**TASK BRIEF:** Check every line below, and copy those that include "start".

'''

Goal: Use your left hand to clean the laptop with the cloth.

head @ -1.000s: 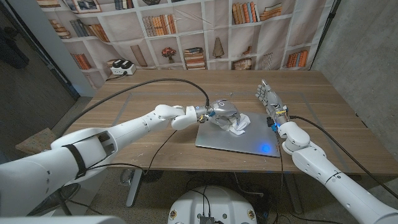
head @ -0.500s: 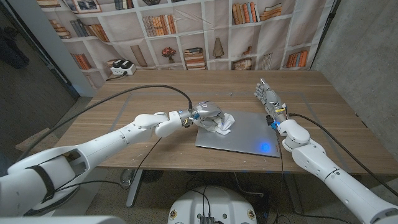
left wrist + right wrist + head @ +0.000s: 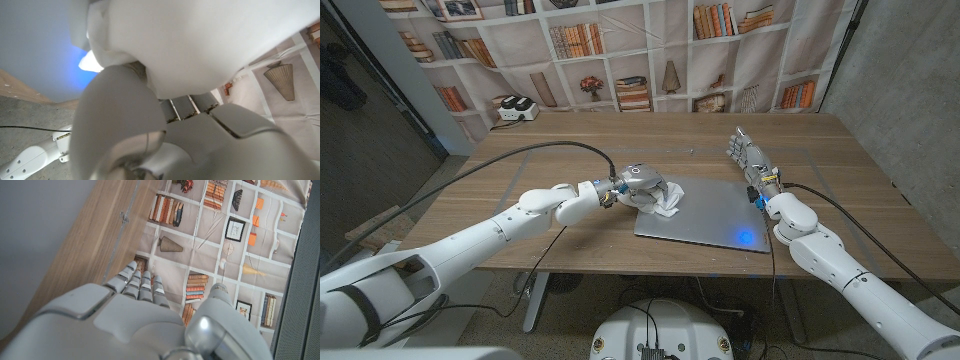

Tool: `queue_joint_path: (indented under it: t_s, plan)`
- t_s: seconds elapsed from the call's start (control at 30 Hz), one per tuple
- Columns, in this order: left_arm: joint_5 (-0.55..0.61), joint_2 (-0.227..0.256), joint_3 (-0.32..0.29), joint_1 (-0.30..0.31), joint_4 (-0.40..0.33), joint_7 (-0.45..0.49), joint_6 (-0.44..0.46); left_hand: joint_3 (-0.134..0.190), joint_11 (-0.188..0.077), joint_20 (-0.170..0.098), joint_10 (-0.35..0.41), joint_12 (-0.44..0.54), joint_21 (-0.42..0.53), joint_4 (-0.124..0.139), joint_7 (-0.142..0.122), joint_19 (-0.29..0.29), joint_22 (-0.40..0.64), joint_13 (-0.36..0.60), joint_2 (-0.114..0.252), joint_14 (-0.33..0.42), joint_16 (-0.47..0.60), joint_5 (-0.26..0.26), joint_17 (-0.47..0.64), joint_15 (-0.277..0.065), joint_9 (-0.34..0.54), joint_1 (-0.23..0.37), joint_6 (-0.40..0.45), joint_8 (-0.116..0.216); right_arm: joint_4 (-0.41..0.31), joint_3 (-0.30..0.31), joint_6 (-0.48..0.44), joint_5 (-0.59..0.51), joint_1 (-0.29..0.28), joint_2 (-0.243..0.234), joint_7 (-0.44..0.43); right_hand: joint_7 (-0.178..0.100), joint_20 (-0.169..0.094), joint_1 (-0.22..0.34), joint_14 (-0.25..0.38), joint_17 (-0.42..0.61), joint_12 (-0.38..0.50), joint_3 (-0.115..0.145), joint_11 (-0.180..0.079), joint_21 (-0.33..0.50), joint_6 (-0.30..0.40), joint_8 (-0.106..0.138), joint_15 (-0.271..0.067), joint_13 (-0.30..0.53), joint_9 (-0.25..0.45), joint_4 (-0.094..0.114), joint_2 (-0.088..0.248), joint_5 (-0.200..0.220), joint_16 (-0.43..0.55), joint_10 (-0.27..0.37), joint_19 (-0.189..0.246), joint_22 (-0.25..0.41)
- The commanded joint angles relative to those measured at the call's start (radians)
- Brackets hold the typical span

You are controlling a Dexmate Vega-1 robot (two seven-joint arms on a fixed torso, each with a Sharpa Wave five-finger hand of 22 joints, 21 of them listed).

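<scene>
A closed silver laptop (image 3: pixel 715 213) lies on the wooden table (image 3: pixel 570 160), right of centre, with a blue glow on its lid near the front. My left hand (image 3: pixel 642 182) grips a crumpled white cloth (image 3: pixel 664 200) and presses it on the lid's left edge. The left wrist view looks past my left hand (image 3: pixel 150 130) onto the cloth (image 3: pixel 200 45) and the grey lid (image 3: pixel 35 45) with its blue glow. My right hand (image 3: pixel 749 156) stands on its edge just beyond the laptop's right side, fingers straight and together, holding nothing. In the right wrist view my right hand (image 3: pixel 135 305) reaches along the table.
A white device with two black parts (image 3: pixel 515 108) sits at the table's far left corner. A black cable (image 3: pixel 500 165) runs across the left half of the table to my left wrist. A bookshelf backdrop (image 3: pixel 620 50) hangs behind.
My left hand has dragged the cloth leftward over the lid, from its middle to its left edge. The right hand has stayed where it was.
</scene>
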Motion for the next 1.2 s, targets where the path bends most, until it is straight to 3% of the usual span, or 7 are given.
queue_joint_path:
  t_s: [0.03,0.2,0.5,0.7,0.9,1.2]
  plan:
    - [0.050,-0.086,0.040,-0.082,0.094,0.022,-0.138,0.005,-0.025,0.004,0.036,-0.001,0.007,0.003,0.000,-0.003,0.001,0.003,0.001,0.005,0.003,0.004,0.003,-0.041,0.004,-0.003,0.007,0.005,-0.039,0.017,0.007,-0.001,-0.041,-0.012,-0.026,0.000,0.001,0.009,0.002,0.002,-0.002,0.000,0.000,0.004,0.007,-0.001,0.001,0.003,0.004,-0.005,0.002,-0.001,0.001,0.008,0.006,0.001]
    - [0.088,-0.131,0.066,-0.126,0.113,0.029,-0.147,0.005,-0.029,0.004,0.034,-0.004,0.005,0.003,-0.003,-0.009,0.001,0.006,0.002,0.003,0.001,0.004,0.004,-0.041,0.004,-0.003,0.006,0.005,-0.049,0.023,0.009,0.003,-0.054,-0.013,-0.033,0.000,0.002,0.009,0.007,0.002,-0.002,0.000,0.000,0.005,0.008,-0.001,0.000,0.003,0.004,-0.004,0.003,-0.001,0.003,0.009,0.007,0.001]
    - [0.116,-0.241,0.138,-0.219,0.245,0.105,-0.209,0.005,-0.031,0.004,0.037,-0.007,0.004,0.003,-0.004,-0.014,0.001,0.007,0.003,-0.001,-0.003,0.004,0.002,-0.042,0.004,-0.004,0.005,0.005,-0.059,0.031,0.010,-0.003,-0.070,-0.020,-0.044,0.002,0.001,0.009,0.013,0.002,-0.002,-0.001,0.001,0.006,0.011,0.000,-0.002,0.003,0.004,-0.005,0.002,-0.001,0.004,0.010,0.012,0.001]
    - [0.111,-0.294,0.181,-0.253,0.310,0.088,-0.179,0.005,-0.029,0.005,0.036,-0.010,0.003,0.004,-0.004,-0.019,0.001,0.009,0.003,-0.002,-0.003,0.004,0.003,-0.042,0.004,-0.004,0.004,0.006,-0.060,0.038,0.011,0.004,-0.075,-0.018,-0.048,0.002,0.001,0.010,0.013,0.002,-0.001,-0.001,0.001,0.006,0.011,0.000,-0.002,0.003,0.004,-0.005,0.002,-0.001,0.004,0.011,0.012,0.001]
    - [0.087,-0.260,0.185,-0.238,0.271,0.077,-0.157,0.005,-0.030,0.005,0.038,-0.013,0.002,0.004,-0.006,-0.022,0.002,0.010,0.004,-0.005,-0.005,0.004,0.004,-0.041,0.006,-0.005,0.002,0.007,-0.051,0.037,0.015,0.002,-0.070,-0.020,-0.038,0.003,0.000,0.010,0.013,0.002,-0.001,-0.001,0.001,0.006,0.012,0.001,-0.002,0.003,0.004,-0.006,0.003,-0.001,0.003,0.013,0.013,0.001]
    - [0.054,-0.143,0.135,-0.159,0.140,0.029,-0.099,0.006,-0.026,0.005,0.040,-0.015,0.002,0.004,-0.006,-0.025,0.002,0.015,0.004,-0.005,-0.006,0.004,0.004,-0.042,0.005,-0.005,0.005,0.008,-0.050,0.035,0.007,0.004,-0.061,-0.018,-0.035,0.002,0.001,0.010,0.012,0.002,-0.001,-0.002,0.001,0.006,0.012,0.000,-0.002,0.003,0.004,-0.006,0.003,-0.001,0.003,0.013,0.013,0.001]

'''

**WRITTEN RESPONSE:**
- t_s: seconds elapsed from the call's start (control at 30 Hz), one per tuple
- The commanded joint angles relative to those measured at the call's start (radians)

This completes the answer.